Here is one list, taken from a poll of Carnegie-Mellon faculty. For most readers I would scrap Becker, Heilbroner, and Duffie; of course many other books could be added. "Paul Shiller" should be "Robert." The pointer is from Craig Newmark.
Addendum: CrookedTimber readers offer their suggestions.
















I’m ashamed to say I’ve only read five of them so far (with two more waiting on my bookshelf)…
Here’s a list from Wikipedia, also including publications.
Freakonomics? So 2005.
I would add several works from Bastiat, and Sowell’s Basic Economics and Applied Economics. And of course Henry Hazlitt.
Capital Ideas by Peter Bernstein (on the origins of Modern Portfolio Theory)
The Future of Freedom by Fareed Zakaria (explains why all wealthy countries save Singapore are democracies, while lots of democracies are poor)
The End of History by Francis Fukuyama (for the same reasons as the above; btw, Fukuyama is routinely misinterpreted ind it is indeed worth the time to read his most famous book in its entirety)
The Empire by Niall Ferguson (explains, among others, why this blog is written in English)
By “everyone”, do you mean everyone in the world?
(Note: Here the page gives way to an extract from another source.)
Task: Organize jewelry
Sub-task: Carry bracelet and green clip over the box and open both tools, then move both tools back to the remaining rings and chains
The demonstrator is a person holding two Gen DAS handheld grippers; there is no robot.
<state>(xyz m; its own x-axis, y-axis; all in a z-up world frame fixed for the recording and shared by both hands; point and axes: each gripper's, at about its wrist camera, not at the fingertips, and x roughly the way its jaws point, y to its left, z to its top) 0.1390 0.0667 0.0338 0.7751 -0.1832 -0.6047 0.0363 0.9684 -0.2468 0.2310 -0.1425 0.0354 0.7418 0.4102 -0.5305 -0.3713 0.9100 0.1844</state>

Or just economists? Or just economics graduate students? Or what?
I have read 8 of these books. I read four of the eight as a student of GMU. “How about them apples”?
I remember GMU offered a course in economic thought and its history. I think it was taught by Levy. The course started with Aristotle and moved up to modern thought using original source material. I am sorry to say I never took the course.
I saw a course similar to the GMU course I mentioned at U of Chicago.
I am surpised we have not mentioned Rothbards’s “Man, Economy, and State”, Mises “Human Action”, or Reismann’s “Capitalism”. I also like Friedman’s “Free to Choose”.
The Elusive Quest for Growth: Economists’ Adventures and Misadventures in the Tropics was written by ‘William’ Easterly, not his evil twin, Richard, as they would have you believe. Does anybody actually fact-check these things before publishing?
Bill C – thanks for the pointers on property rights books. One of my favorite topics.